A late payment for Brighte and Certegy is a large amount and uncapped. Furthermore, given the terms, not all users even have a payment due - so the percentage is misleading. It appears their loan book is impaired much worse than APT's.

Anonymous said...

It seems that the only reason Afterpay can afford to provide the relatively less punitive credit terms to borrowers is because they are charging merchants much high transaction fees than other payment methods. Currently, most of the merchants are not passing through the cost to consumer via surcharge as it drive incremental sales. Thus, the cost of Afterpay is hidden. But, as Afterpay become bigger, the high transaction fee will become unsustainable and merchant will start charging an Afterpay surcharge. Thus, those with good repayment history will leave the platform to avoid the surcharge and you are left with subprime borrowers on the platform.

Which scenario do you think will play out as the trajectory to zero is different?

a) Economic downturn result in spike of credit cost and the stock goes to zero.
b) Afterpay continue to grow to a much bigger scale which cannibalize merchants existing sales. Merchant have to pass on the higher cost to consumer. Good customer starts to leave while the subprime borrowers remain at the platform. Credit cost spike, stock goes to zero.

Scenario (b) would take longer to play out and could go to 100 before it gets to zero.

Anonymous said...

Each of those examples deals with borrowers with less than $20k AUD in debt and they report feeling overwhelmed by the magnitude of the problem.

The average student loan burden in the US is $37k USD.

We've just become numb to it over here.

Anonymous said...

ASIC data states minimum 14% customers getting late fees each month. These are unlikely to be all the same customers each month given what we know about the underwriting standards and APT's policy of cutting off non-payors. They are also unlikely to repay the debt they owe for the same reasons.

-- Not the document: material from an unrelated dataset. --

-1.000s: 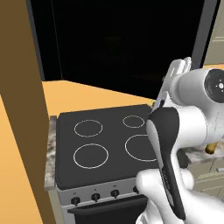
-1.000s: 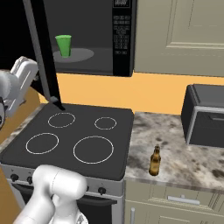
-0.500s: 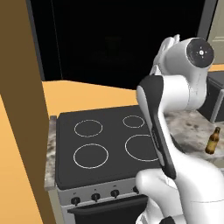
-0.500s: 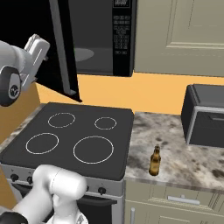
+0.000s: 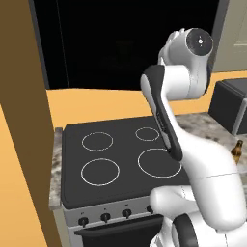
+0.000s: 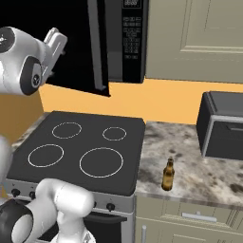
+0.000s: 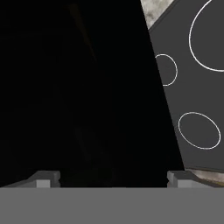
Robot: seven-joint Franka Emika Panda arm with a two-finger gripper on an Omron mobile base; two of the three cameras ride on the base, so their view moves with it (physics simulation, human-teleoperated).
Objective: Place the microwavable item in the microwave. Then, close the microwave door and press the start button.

Assume that 20% of customers defaulted in total in H1 2019 (conservative). From the H1 release we have bad debt expense of $27m and average customers of 2.7m ((3.1+2.3)/2). If 540k defaulted then they owed on average $50 each. This seems way too low given the three case studies above quote balances owing of ~$1k.

Anonymous said...

Try again, assume metric is % of active customer incurring late fee by month end rather than within the month. Assume 14% is in June 2018 to be conservative but also assume all these are bad debts. Total bad debt expense over all time to the end of June 2018 is $41.4m. Customers at 30 June 18 is 2.3m, 14% is 322,000 and bad debt per customer is $129. Still seems pretty low. Of course if there are lots who get late fee then become performing the result is more reasonable.

Lyall Taylor said...

Duncan - the reason you could well be wrong in your comment is that customers might be using this month's paycheck to pay last month's afterpay, leaving them with no money and the necessity to use afterpay again to pay for this month's expenses, etc.

Afterpay's algos will say this customer is a reliable payer and grant them increased credit lines. In the company's presentation it boasts of higher usage by customer cohorts over time.

So what could be happening is customers are slowly but surely going deeper and deeper into debt and getting in over their heads. APT could suddenly suffer a wall of unanticipated defaults at some point - especially if the economy rolls over. This is the dynamic that has sunk many financing companies and APT is run by young kids with no credit cycle experience.